Quindi, la nuova unità pedopsichiatrica nell’ex clinica di San Pietro di Stabio per le degenze acute dei minorenni, con i suoi 13 posti letto, è sufficiente da sola per gestire le ospedalizzazioni?
«Se si guarda all’aumento dei casi clinici negli ultimi anni, i posti sembrano essere non del tutto sufficienti. In realtà i 13 posti rappresentano un’offerta importante, che viene incontro a una domanda di ricovero acuto che s’impone per dimensione e per urgenza di risposta».

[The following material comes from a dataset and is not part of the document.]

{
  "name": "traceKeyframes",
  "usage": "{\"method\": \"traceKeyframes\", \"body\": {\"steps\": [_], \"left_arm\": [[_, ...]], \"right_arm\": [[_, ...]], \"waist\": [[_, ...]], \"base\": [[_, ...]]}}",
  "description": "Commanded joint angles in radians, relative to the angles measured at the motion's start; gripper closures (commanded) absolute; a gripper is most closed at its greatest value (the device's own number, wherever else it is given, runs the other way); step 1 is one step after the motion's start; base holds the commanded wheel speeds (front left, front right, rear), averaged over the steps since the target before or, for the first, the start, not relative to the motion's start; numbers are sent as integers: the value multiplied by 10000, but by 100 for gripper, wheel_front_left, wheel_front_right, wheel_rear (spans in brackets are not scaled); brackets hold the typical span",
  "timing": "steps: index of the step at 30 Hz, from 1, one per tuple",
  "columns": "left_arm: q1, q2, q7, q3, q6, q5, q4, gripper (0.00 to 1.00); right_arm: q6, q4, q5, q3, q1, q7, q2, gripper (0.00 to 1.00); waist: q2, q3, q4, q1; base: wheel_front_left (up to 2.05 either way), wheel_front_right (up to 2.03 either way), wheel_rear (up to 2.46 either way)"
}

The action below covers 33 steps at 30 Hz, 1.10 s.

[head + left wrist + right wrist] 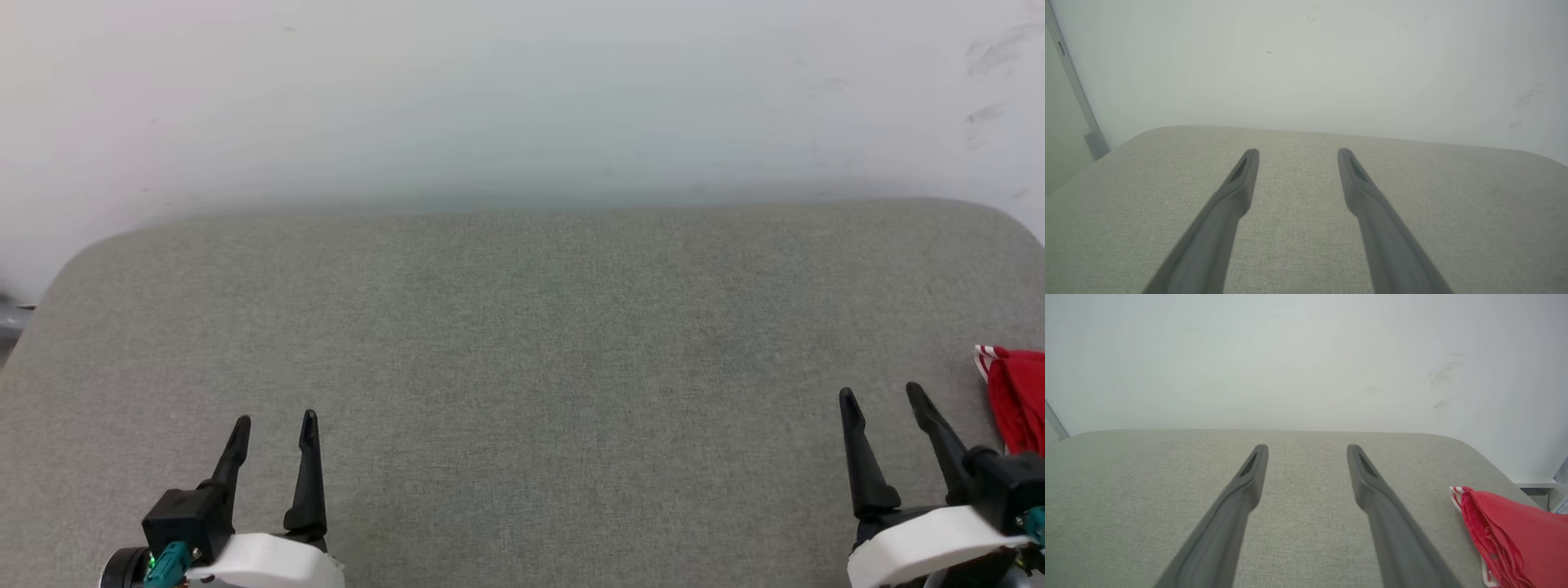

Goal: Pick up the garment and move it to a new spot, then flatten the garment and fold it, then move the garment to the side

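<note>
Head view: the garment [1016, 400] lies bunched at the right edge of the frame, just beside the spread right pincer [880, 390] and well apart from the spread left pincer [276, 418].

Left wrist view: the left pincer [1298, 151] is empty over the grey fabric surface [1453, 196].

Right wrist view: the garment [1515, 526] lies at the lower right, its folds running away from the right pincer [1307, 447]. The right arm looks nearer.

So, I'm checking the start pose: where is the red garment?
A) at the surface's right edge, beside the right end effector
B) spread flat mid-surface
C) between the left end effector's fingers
A: the garment lies bunched at the right edge of the grey surface, just right of the open right end effector, not in its grip.
</note>
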Motion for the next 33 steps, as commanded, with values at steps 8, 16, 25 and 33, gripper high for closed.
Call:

Che cosa servirebbe in più?
«Non bisogna pensare che la risposta sia solo aumentare i posti in acuto. È importante anche sostenere tutto ciò che sta prima e accanto al ricovero. Bisogna lavorare, come stiamo facendo, sull’armonizzazione della rete territoriale e promuovere offerte di cura diversificate per intensità e che si stanno già creando grazie all’impegno multidisciplinare nei diversi livelli d’intervento cantonale».